Supplement · Neural Network Architectures

Convolutional Layers and the Vision Inductive Bias

16 min read

By the end of this reading you will be able to:

Compute the output size of a convolutional layer given input size, kernel size, stride, and padding, and determine the receptive field of a neuron at a given depth
Explain how weight sharing makes convolutions parameter-efficient and why translation equivariance is a useful inductive bias for image tasks
Distinguish max pooling from average pooling and global average pooling, and identify what each discards and what it preserves
Explain what depthwise separable convolutions are, compute the parameter and multiply-accumulate reduction factor vs. standard convolutions, and name one architecture that uses them

Why Not Just Use MLPs for Images?

An MLP applied to an image treats each pixel as an independent input feature.
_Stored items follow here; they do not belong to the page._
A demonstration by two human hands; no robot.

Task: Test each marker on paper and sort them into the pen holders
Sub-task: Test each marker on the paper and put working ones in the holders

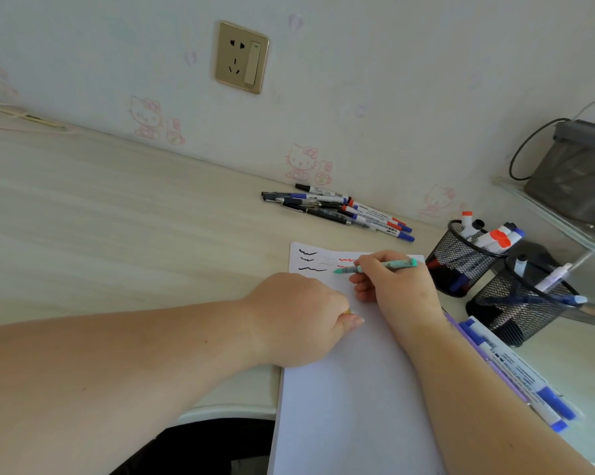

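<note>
Marker [374, 267]: teal, pinched in right hand [395, 286] fingers — tip on paper [350, 389]
Left hand [299, 320]: fist curled, pressing paper — contents unclear
Holders [460, 258]: two mesh cups, right of paper
Worktop [118, 217]: loose pens [337, 209] by wall

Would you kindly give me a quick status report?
Right hand grips teal pen, tip at paper. Left hand curled on sheet, pinching something small. Nothing in the way.

I'm holding a teal pen [378, 267] over white paper [350, 389] showing black and red squiggles [326, 262]. Far right, black mesh holders [460, 258] are showing red, blue, black caps; pink cat wallpaper [302, 162].
</note>
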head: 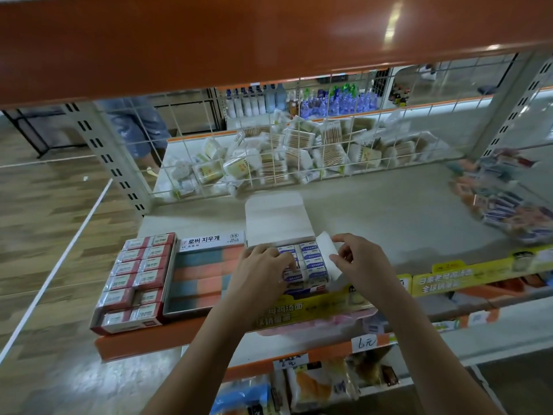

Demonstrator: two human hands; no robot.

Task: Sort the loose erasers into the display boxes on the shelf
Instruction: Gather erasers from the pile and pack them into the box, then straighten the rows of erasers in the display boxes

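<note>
Three display boxes stand along the shelf's front edge. The left box (131, 283) holds red-and-white erasers in two columns. The middle box (203, 274) holds blue and orange erasers. The right box (276, 218) has its white lid folded back and holds blue-and-white erasers (312, 262). My left hand (263, 271) rests on the erasers at that box's left side, fingertips pressing one in the row. My right hand (363, 262) pinches the box's white side flap (327, 247). A heap of loose erasers (505, 199) lies at the shelf's far right.
An orange shelf beam (269, 40) hangs close overhead. A wire grid (299, 151) backs the shelf, with packs of cotton swabs behind it. The grey shelf board (404, 211) stretches between the boxes and the loose heap. Yellow price strips (466, 274) line the front edge. A person stands beyond the grid, far left.
</note>
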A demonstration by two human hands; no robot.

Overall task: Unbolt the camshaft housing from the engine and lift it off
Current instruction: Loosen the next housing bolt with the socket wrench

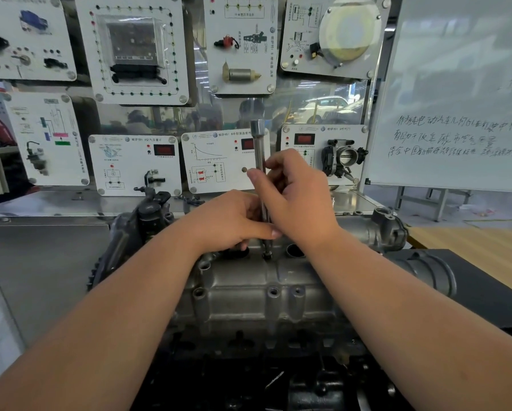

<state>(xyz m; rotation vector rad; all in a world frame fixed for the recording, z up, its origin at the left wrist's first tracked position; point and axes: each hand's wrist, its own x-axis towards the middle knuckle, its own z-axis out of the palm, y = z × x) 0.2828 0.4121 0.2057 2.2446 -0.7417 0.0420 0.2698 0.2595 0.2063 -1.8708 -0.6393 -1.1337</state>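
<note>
Both hands are working one tool: a long chrome socket extension bar (260, 161) is standing near upright on the far edge of the camshaft housing (257, 289), its lower end sitting on a bolt (267, 256) between two round openings in the housing top.

Right hand (296, 194) is gripping the bar mid-shaft, fingers curled round it, thumb pointing up-left along the shaft. Left hand (234, 221) is pinching the bar lower down, thumb lying across toward the right wrist, fingers curled behind. The two hands are touching each other at the shaft. The square-drive top end of the bar is sticking up free above the right hand.

The housing is sitting in place on the engine (278, 366), dead centre of frame between the forearms. Several bolt holes are showing along its near face; can't tell which still carry bolts. A timing sprocket (96, 274) is showing at the engine's left end, a cast flange (385, 229) at the right.

Behind the engine, a wall of white trainer panels (133, 51) is standing, one carrying a throttle body (343, 157). A whiteboard (456, 93) with handwriting is leaning at right, a wooden tabletop (471, 247) below it.
</note>
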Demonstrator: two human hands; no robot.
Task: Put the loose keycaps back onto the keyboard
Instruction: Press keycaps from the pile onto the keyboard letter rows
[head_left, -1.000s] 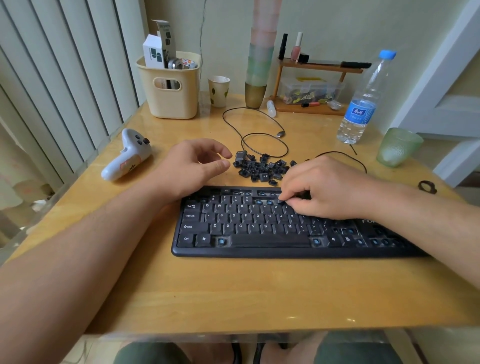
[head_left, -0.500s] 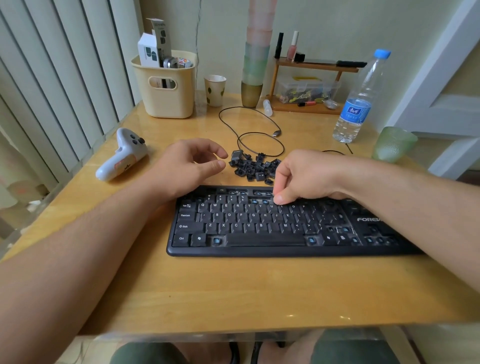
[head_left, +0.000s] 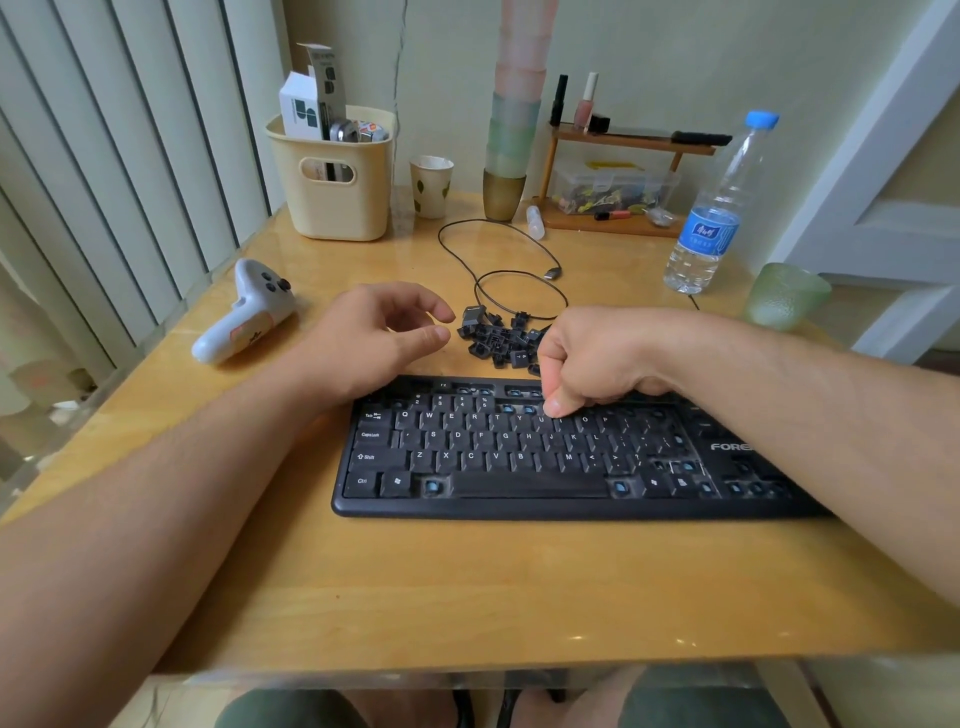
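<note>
While the cream basket (head_left: 337, 208) at the back left stands upright with a white carton (head_left: 301, 106) and a few small items poking out of its top, the clear lidded box (head_left: 610, 189) on the lower tier of the wooden shelf (head_left: 631, 140) shows a jumble of small coloured bits through its wall. A paper cup (head_left: 431, 186) sits beside the basket, its contents hidden, and the water bottle (head_left: 719, 208) at the right holds some water.

Now the hands. Right hand (head_left: 602, 358) is curled into a fist over the keyboard (head_left: 519, 486), thumb tip pressing down on the upper letter row near the U and I; whether a keycap sits under it I cannot tell. Left hand (head_left: 371, 340) rests at the keyboard's top-left corner, fingers loosely bent, thumb and forefinger a little apart, holding nothing.

Loose keycaps (head_left: 496, 338) lie in a heap on the wooden table (head_left: 467, 587) just behind the keyboard, between the two hands, with blue bare switches showing in the top row and along the bottom row. A black cable (head_left: 498, 249) loops behind the heap. White controller (head_left: 244, 312) lies near the left edge, green glass (head_left: 787, 296) near the right edge. Broad bare tabletop runs between the keyboard and the near edge.
</note>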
A $224 \times 224 \times 3$ RGB image has 150,528 inputs — the first hidden layer of a width-1024 MLP would have 154 million parameters. More importantly, the MLP has no notion of locality: it treats a pixel and its neighbor identically to a pixel at the opposite corner.

The visual world has structure that we should build into the architecture:

Locality: meaningful patterns (edges, textures, shapes) are local — they span small regions of the image
Translation invariance: a cat in the upper left looks the same as a cat in the lower right
Compositionality: higher-level features (eyes, ears) are built from lower-level ones (edges, curves)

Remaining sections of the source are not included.